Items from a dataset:
*** Begin section ***
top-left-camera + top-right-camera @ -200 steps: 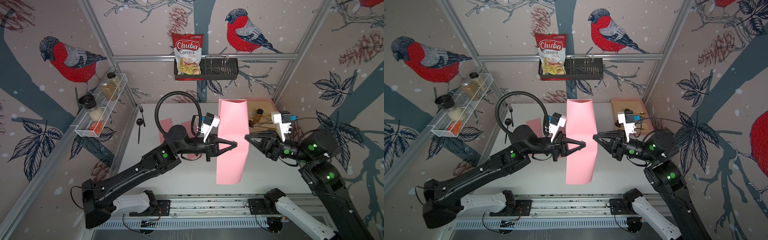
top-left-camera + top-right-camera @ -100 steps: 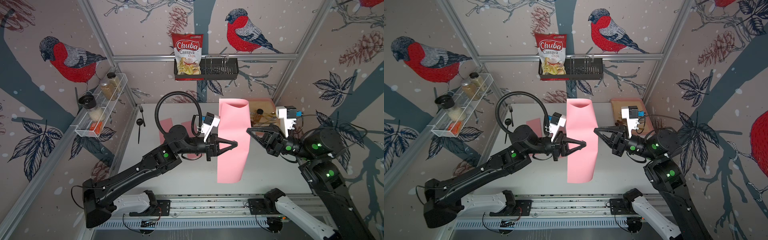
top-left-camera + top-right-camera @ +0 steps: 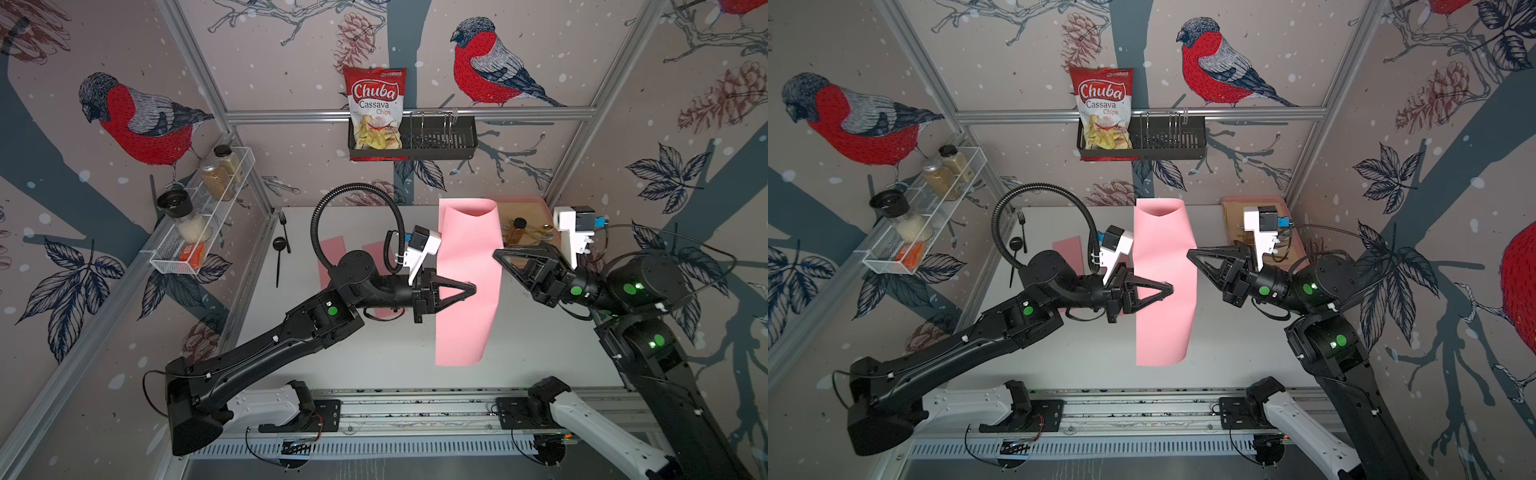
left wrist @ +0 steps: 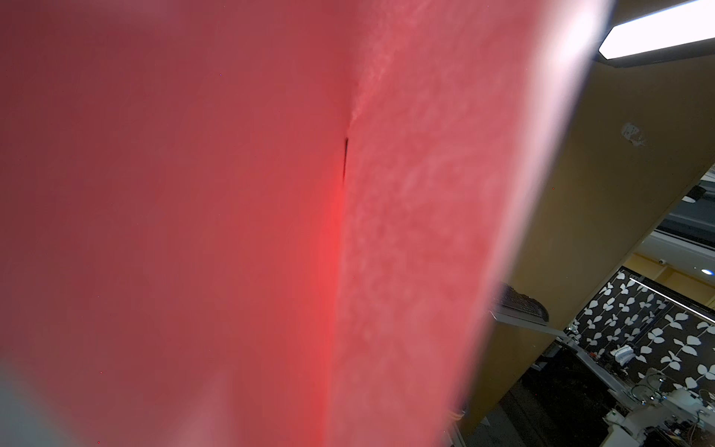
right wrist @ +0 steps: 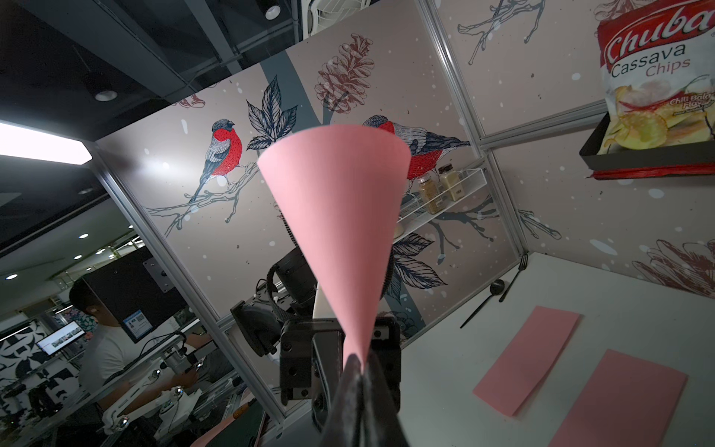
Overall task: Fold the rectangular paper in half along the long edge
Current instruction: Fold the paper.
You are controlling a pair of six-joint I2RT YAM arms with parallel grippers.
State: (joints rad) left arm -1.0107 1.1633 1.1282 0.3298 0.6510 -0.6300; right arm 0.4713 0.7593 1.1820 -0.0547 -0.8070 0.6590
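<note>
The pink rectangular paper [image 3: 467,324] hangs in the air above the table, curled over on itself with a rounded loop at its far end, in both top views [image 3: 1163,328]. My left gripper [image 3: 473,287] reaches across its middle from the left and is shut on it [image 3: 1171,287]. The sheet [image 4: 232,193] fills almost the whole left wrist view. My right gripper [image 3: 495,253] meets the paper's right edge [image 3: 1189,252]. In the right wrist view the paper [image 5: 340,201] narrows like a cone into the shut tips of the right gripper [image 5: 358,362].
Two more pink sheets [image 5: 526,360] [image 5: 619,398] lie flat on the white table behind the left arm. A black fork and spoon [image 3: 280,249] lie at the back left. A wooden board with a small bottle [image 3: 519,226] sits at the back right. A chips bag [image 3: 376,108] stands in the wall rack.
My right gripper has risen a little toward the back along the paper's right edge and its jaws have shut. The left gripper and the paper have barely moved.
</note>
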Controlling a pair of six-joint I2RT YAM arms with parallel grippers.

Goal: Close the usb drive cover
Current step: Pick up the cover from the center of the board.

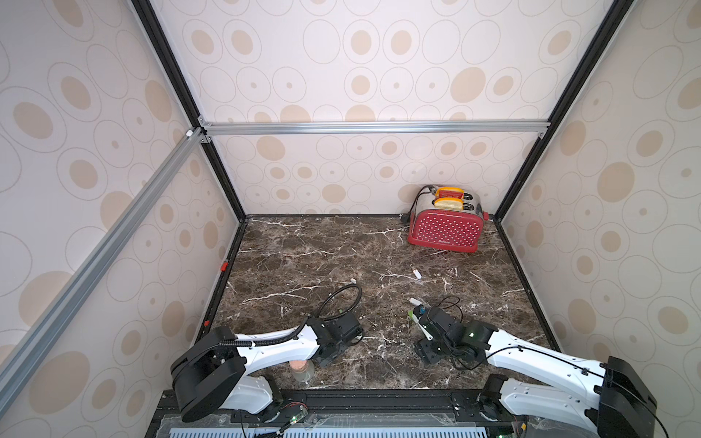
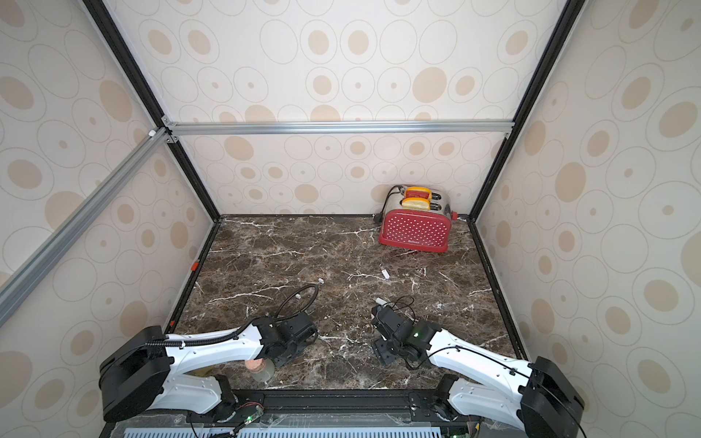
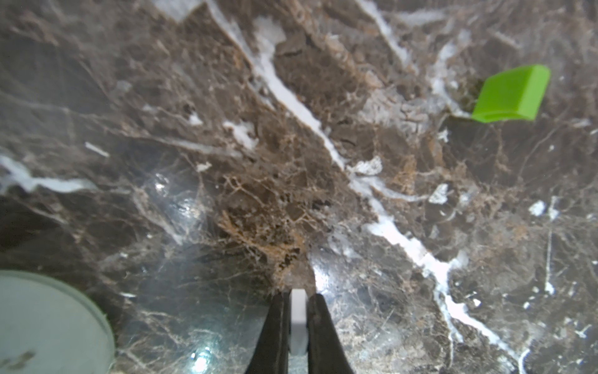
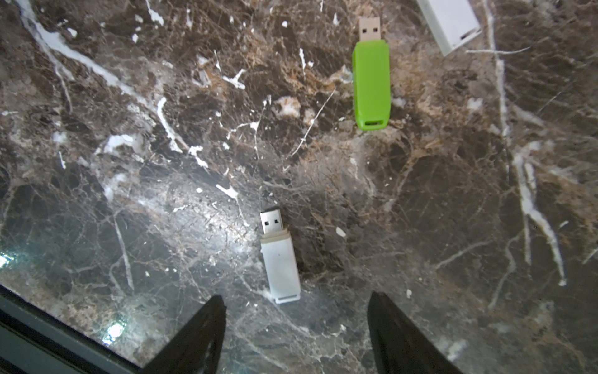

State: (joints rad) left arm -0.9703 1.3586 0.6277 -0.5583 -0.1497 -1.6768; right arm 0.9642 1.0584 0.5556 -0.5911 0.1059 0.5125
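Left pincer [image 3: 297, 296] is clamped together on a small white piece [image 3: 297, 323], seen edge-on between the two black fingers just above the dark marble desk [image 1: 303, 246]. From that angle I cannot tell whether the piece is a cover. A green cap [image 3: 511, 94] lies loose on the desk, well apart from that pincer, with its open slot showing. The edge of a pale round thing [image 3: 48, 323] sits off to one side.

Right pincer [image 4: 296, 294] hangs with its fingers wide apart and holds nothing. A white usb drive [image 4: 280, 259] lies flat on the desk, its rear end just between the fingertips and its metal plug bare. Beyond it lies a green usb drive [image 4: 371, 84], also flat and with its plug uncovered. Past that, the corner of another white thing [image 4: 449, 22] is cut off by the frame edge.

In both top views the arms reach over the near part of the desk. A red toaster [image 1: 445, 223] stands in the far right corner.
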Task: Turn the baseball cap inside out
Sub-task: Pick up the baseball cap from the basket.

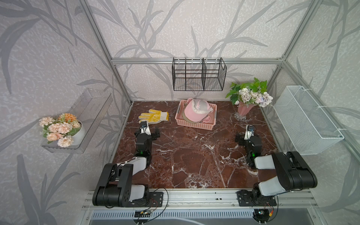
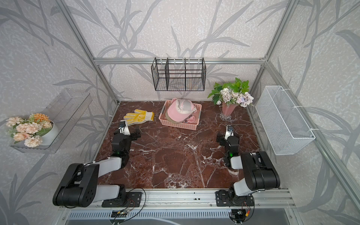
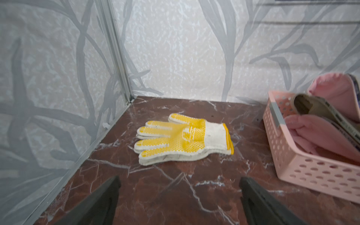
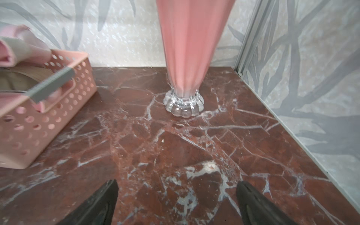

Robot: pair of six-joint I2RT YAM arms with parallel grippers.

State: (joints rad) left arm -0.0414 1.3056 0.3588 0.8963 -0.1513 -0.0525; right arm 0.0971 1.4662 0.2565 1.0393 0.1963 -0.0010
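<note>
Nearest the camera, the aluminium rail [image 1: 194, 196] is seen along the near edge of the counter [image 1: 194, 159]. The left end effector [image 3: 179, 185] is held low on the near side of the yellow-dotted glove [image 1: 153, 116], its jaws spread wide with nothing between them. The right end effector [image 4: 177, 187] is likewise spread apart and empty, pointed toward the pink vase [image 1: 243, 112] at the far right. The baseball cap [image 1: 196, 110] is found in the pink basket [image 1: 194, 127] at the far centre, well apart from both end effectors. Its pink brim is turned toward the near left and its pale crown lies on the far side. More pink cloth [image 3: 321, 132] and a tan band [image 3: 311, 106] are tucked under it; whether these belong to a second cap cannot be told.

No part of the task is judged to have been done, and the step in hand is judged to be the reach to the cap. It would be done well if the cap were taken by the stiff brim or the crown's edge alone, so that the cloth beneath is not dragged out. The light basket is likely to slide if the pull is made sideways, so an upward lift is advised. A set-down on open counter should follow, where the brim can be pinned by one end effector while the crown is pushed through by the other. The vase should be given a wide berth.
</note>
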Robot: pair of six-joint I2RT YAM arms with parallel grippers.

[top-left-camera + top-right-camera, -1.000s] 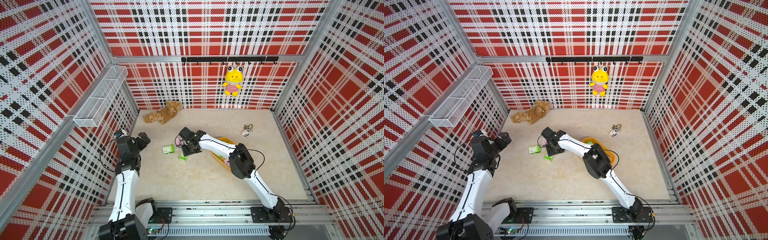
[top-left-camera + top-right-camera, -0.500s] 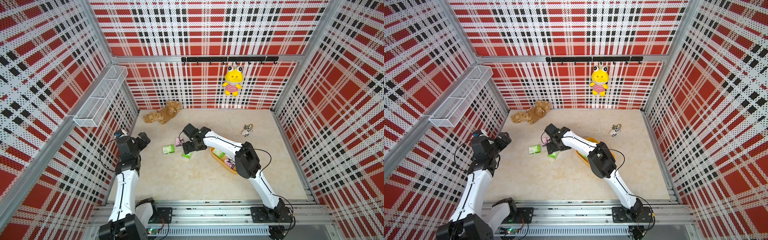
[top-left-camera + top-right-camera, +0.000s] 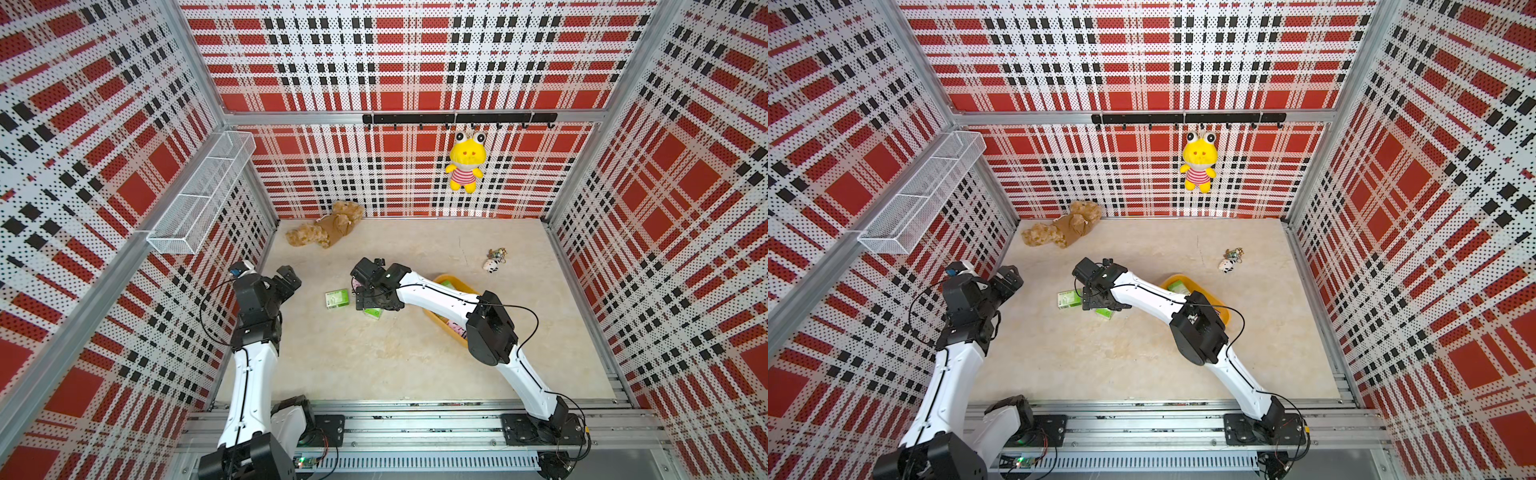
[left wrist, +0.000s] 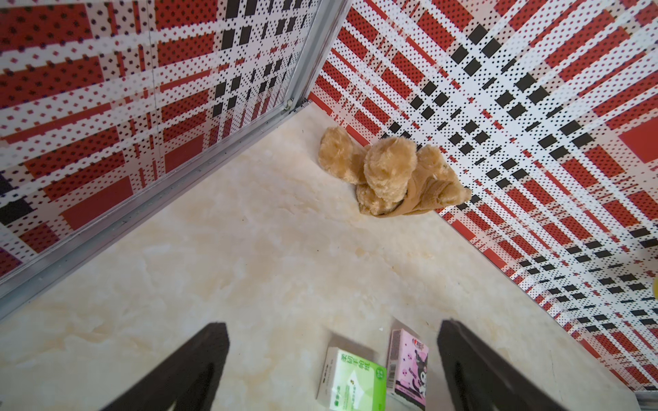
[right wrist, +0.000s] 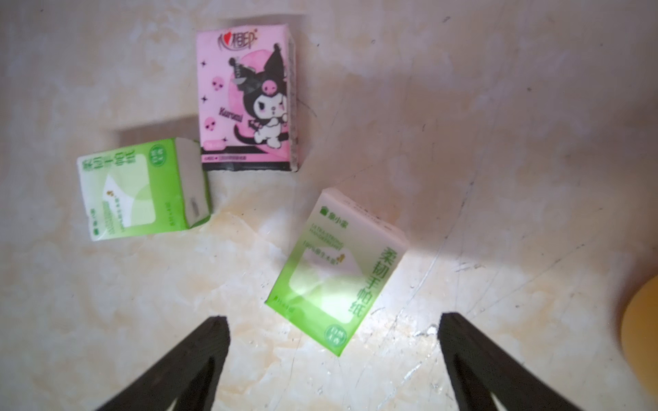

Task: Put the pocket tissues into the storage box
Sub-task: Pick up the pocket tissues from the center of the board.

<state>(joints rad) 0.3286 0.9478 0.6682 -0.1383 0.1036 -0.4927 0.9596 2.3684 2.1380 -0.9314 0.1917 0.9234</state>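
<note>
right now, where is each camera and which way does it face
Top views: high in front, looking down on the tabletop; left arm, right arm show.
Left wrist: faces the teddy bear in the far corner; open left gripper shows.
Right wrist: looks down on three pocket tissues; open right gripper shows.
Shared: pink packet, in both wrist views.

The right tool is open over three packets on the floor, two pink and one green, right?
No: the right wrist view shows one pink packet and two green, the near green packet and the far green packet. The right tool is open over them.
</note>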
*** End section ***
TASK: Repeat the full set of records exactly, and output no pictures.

REPLY TO THE TASK:
top-left-camera + top-right-camera @ -200 steps: 
top-left-camera + top-right-camera @ -100 steps: 
top-left-camera + top-right-camera @ +0 steps: 
left wrist @ +0 steps: 
right wrist @ +0 steps: 
Overall task: Fold the rectangular paper in half along the long edge
Current instruction: Fold the paper.
You are controlling a pair of six-joint I2RT YAM arms with parallel grippers.
State: (joints rad) left arm -1.0107 1.1633 1.1282 0.3298 0.6510 -0.6300; right arm 0.4713 0.7593 1.1820 -0.0547 -0.8070 0.6590
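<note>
The pink rectangular paper [image 3: 467,324] hangs in the air above the table, curled over on itself with a rounded loop at its far end, in both top views [image 3: 1163,328]. My left gripper [image 3: 473,287] reaches across its middle from the left and is shut on it [image 3: 1171,287]. The sheet [image 4: 232,193] fills almost the whole left wrist view. My right gripper [image 3: 495,253] meets the paper's right edge [image 3: 1189,252]. In the right wrist view the paper [image 5: 340,201] narrows like a cone into the shut tips of the right gripper [image 5: 358,362].
Two more pink sheets [image 5: 526,360] [image 5: 619,398] lie flat on the white table behind the left arm. A black fork and spoon [image 3: 280,249] lie at the back left. A wooden board with a small bottle [image 3: 519,226] sits at the back right. A chips bag [image 3: 376,108] stands in the wall rack.
My right gripper has risen a little toward the back along the paper's right edge and its jaws have shut. The left gripper and the paper have barely moved.
</note>
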Controlling a pair of six-joint I2RT YAM arms with parallel grippers.

Goal: Close the usb drive cover
Current step: Pick up the cover from the center of the board.


State: (joints rad) left arm -0.9703 1.3586 0.6277 -0.5583 -0.1497 -1.6768; right arm 0.9642 1.0584 0.5556 -0.5911 0.1059 0.5125
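Left pincer [image 3: 297, 296] is clamped together on a small white piece [image 3: 297, 323], seen edge-on between the two black fingers just above the dark marble desk [image 1: 303, 246]. From that angle I cannot tell whether the piece is a cover. A green cap [image 3: 511, 94] lies loose on the desk, well apart from that pincer, with its open slot showing. The edge of a pale round thing [image 3: 48, 323] sits off to one side.

Right pincer [image 4: 296, 294] hangs with its fingers wide apart and holds nothing. A white usb drive [image 4: 280, 259] lies flat on the desk, its rear end just between the fingertips and its metal plug bare. Beyond it lies a green usb drive [image 4: 371, 84], also flat and with its plug uncovered. Past that, the corner of another white thing [image 4: 449, 22] is cut off by the frame edge.

In both top views the arms reach over the near part of the desk. A red toaster [image 1: 445, 223] stands in the far right corner.
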Task: Turn the baseball cap inside out
Sub-task: Pick up the baseball cap from the basket.


Robot: pair of six-joint I2RT YAM arms with parallel grippers.

State: (joints rad) left arm -0.0414 1.3056 0.3588 0.8963 -0.1513 -0.0525; right arm 0.0971 1.4662 0.2565 1.0393 0.1963 -0.0010
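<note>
Nearest the camera, the aluminium rail [image 1: 194, 196] is seen along the near edge of the counter [image 1: 194, 159]. The left end effector [image 3: 179, 185] is held low on the near side of the yellow-dotted glove [image 1: 153, 116], its jaws spread wide with nothing between them. The right end effector [image 4: 177, 187] is likewise spread apart and empty, pointed toward the pink vase [image 1: 243, 112] at the far right. The baseball cap [image 1: 196, 110] is found in the pink basket [image 1: 194, 127] at the far centre, well apart from both end effectors. Its pink brim is turned toward the near left and its pale crown lies on the far side. More pink cloth [image 3: 321, 132] and a tan band [image 3: 311, 106] are tucked under it; whether these belong to a second cap cannot be told.

No part of the task is judged to have been done, and the step in hand is judged to be the reach to the cap. It would be done well if the cap were taken by the stiff brim or the crown's edge alone, so that the cloth beneath is not dragged out. The light basket is likely to slide if the pull is made sideways, so an upward lift is advised. A set-down on open counter should follow, where the brim can be pinned by one end effector while the crown is pushed through by the other. The vase should be given a wide berth.
</note>
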Robot: pair of six-joint I2RT YAM arms with parallel grippers.

[top-left-camera + top-right-camera, -1.000s] 
[top-left-camera + top-right-camera, -0.500s] 
[top-left-camera + top-right-camera, +0.000s] 
[left wrist, +0.000s] 
[right wrist, +0.000s] 

Task: Put the pocket tissues into the storage box
Sub-task: Pick up the pocket tissues from the center of the board.

<state>(joints rad) 0.3286 0.9478 0.6682 -0.1383 0.1036 -0.4927 0.9596 2.3684 2.1380 -0.9314 0.1917 0.9234</state>
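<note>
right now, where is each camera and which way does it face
Top views: high in front, looking down on the tabletop; left arm, right arm show.
Left wrist: faces the teddy bear in the far corner; open left gripper shows.
Right wrist: looks down on three pocket tissues; open right gripper shows.
Shared: pink packet, in both wrist views.

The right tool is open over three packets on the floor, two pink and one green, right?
No: the right wrist view shows one pink packet and two green, the near green packet and the far green packet. The right tool is open over them.
</note>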

This output is complete, and the exercise is done.